Sun et al. studied the expression of Ct-SLCO1B3, an EV tumor marker gene, in patients with recessive dystrophic epidermolysis bullosa (RDEB). It was demonstrated that the gene was expressed only in RDEB-SCC-derived EVs, and thus could be considered a potential diagnostic biomarker, with the perspective that more studies will be conducted to ascertain whether those results apply to the general population [
24]. Moreover, Zauner et al. demonstrated that there is a specific miRNA panel that can distinguish RDEB-cSCC from RDEB lesions and healthy skin samples, and thus can be used as diagnostic biomarker. Based on those findings, they proposed a tumor detection model. However, due to the small available sample, they used miRNA-seq panels of HN-SCC as Supplementary Data, since their miRNA profiles displayed significant similarities. As a result, three tumor detection models were created which included 33, 10 and 3 miRNAs that were significantly deregulated in HN-SCC and RDEB-cSCC exosomes. Each model was tested on the HN-SCC training set and then its predictive ability was evaluated both on the HN-SCC set and RDEB-exosome data. They demonstrated that the less complex model that was based on 3 unique miRNAs could accurately predict tumors. However, clinical research is required to assess the applicability of this model [
25].
As mentioned above, besides their role as a therapeutic target, circ-CYP24A1 and linc-PICSAR can serve as diagnostic biomarkers as well. Notably, circ-CYP24A1 is considered an excellent diagnostic biomarker, mostly because of its resistance to the catalytic effect of RNAse [
3].
The possibility of biomarkers used, strategically, to evaluate the cancer treatment effect was also explored [
8]. In HNSCC, Theodoraki et al. studied the role of circulating exosomes as biomarkers of completely cured or relapsed disease, by isolating exosomes from different stages of the treatment timespan: before, during and after therapy [
26]. Regarding cSCC, linc-PICSAR was linked to enhanced chemoresistance and Dsg2 was hypothesized to participate in decreased immunotherapy response.

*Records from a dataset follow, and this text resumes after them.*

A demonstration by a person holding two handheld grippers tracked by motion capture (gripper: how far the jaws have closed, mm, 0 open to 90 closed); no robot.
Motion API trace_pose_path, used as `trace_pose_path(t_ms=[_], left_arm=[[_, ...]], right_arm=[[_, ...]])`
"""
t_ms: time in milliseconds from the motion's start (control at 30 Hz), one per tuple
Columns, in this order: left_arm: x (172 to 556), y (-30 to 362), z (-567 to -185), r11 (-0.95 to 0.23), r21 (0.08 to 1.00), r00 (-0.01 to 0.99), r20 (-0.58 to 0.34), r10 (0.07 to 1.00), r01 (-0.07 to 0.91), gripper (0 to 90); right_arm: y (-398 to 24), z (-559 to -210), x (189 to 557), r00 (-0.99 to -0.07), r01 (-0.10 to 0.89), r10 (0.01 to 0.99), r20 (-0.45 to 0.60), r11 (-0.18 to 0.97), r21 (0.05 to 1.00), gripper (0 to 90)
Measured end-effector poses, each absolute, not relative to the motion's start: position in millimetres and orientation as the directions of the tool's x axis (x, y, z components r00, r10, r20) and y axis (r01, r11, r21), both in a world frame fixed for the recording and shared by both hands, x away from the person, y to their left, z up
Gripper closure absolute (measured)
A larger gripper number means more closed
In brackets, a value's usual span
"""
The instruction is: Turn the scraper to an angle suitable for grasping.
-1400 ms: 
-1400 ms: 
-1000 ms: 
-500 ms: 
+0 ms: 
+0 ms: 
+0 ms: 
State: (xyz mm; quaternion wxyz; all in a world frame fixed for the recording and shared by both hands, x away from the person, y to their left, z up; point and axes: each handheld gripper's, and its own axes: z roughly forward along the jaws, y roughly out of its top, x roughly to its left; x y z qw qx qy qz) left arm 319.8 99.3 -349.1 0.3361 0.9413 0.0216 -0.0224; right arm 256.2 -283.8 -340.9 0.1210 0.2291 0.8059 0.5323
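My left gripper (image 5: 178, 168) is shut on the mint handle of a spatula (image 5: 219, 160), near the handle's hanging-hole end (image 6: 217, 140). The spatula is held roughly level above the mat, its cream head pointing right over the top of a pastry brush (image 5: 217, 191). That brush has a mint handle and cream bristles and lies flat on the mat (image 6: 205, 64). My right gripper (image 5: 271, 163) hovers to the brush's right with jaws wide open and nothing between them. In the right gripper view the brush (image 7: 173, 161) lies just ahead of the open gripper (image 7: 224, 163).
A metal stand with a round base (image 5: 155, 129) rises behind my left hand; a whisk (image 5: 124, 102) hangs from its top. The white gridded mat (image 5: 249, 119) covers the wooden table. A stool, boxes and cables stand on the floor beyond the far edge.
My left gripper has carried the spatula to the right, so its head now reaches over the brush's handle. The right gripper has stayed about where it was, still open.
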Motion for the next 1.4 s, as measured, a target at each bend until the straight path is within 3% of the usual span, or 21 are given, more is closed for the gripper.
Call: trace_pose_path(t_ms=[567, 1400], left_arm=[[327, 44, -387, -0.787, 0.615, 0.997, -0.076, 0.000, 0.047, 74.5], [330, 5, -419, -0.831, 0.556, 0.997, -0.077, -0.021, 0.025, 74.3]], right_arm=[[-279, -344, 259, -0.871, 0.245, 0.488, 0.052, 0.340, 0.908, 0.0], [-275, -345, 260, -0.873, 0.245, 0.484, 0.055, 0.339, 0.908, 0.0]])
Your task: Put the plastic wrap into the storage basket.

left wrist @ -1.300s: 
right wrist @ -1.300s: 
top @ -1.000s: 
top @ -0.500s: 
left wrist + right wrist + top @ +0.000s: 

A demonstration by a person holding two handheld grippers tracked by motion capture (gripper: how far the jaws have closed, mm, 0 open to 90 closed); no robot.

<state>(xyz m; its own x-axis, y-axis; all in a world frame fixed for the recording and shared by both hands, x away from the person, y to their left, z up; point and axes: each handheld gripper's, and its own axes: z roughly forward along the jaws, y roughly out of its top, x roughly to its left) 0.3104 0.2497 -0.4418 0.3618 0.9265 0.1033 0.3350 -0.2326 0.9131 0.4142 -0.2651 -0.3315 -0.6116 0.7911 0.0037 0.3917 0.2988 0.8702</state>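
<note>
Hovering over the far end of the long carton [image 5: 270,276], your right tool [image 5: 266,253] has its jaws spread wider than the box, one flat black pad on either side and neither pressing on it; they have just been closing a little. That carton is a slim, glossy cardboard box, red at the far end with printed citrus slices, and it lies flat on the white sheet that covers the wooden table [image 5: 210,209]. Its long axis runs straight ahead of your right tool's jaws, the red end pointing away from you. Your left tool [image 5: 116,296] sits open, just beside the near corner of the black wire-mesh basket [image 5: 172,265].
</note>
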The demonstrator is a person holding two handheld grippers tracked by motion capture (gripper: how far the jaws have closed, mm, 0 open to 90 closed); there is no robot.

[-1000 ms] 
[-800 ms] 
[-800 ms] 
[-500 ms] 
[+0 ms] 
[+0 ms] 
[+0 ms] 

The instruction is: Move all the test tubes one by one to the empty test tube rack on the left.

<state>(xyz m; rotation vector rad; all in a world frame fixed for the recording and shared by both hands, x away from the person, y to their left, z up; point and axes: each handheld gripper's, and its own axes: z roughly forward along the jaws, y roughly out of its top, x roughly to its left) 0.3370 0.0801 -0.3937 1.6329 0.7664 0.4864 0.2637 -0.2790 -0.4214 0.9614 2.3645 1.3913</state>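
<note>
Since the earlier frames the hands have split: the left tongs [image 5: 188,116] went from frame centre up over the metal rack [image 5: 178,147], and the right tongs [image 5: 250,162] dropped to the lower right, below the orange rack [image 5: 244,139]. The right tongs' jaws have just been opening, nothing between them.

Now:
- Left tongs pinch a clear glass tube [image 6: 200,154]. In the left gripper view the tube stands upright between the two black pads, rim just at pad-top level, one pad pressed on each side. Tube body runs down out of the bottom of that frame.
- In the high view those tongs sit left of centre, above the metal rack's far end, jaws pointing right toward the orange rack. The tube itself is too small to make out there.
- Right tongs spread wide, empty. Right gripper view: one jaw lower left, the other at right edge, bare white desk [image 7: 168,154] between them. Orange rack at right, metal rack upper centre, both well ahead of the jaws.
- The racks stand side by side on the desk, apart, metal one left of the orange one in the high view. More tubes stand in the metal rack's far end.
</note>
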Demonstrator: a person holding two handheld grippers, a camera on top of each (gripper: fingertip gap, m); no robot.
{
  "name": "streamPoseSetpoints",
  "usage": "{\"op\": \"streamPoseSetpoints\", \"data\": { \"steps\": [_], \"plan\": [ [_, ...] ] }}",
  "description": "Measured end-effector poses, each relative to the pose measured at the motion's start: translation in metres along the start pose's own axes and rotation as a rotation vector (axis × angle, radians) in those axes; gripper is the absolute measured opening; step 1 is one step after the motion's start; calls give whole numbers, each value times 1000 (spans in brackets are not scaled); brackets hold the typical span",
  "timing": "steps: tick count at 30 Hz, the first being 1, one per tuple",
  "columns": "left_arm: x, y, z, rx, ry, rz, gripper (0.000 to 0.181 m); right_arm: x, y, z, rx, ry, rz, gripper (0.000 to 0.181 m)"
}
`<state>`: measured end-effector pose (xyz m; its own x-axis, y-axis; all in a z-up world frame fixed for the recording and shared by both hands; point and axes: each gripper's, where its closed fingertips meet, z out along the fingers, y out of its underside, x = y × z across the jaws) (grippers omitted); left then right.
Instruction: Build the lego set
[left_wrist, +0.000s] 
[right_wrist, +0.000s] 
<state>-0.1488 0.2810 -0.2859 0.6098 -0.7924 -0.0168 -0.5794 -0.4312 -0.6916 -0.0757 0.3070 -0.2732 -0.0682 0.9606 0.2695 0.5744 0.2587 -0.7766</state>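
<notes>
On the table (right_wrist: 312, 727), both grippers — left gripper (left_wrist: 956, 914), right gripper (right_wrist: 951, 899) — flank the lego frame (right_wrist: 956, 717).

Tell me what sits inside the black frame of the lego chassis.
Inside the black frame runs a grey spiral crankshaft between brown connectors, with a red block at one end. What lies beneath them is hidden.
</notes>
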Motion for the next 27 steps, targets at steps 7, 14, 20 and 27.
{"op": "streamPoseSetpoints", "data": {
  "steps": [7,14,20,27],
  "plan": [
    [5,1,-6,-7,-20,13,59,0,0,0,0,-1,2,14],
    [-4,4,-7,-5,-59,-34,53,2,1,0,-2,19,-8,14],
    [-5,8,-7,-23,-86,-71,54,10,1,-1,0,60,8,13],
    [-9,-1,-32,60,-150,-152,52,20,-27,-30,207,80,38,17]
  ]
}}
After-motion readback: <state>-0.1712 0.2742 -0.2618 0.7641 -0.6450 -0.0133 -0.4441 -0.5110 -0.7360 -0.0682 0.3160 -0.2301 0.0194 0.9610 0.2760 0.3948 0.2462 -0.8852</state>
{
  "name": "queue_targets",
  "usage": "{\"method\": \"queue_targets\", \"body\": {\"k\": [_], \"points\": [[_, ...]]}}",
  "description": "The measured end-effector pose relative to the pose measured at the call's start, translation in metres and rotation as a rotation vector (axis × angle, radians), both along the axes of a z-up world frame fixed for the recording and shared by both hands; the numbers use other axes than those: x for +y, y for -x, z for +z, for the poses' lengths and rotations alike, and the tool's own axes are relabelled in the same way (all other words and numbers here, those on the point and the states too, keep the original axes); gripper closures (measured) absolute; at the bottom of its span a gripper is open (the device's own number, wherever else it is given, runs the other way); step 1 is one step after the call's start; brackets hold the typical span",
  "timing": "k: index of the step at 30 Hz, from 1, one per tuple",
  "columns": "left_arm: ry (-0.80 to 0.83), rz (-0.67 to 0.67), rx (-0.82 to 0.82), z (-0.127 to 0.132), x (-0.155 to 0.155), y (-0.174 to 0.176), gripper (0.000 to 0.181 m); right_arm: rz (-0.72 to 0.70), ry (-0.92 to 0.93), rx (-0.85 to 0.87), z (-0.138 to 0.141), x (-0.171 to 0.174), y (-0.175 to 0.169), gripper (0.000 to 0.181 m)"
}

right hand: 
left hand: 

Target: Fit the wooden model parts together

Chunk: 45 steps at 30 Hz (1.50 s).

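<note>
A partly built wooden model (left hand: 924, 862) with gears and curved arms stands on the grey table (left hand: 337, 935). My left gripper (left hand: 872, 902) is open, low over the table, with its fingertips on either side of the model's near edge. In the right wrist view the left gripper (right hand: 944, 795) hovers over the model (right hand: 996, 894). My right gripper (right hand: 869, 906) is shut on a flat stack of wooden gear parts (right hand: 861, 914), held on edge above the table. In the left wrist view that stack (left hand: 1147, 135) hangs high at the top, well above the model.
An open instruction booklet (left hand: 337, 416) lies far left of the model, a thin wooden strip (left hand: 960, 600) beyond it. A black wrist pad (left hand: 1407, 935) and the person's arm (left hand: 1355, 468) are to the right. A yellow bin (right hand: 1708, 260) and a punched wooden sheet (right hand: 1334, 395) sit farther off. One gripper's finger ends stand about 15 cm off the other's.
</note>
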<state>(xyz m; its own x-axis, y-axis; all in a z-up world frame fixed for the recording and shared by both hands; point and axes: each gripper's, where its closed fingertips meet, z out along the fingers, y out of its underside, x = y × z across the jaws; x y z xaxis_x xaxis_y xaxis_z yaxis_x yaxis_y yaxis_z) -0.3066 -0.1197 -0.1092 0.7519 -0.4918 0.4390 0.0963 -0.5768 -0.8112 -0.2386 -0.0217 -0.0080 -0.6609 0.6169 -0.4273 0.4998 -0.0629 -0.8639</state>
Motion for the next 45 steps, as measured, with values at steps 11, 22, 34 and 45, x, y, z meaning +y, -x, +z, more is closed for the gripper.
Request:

Exosomes are being also researched as potential drug delivery agents [
8]. Up to this time, drug delivery systems included peptides, polymers, nanoparticles, liposomes or vector viruses. However, several issues emerged regarding the imminent immune reaction to the foreign molecules and the questionable successful perfusion in the target cell population. On the other hand, exosomes have certain characteristics that render them as ideal candidates for drug delivery. In order to fulfill their role as cell-to-cell mediators, exosomes’ phospholipid bilayer offers resistance to external degrading forces of the circulatory system, as to protect their molecular cargo, leading to longer circulating half-life [
12,
27]. Moreover, exosomes can infiltrate the blood-brain barrier, thus expanding their target group. Last but not least, since exosomes are autologous mediators, immune response is not induced [
12]. Exosomes derived from cancer cells can be used as an excellent drug delivery system not only for chemotherapeutic drugs but for miRNA-based gene therapy, since exosomes naturally carry miRNA. Due to the increasing interest, the usage of exosomes as natural drug carriers has been investigated in many cancer types, among which are HNSCC, breast, colon, gastric, and brain cancer [
12,
28,
29,
30]. However, there is still little to no research on whether this therapy can apply to cSCC patients.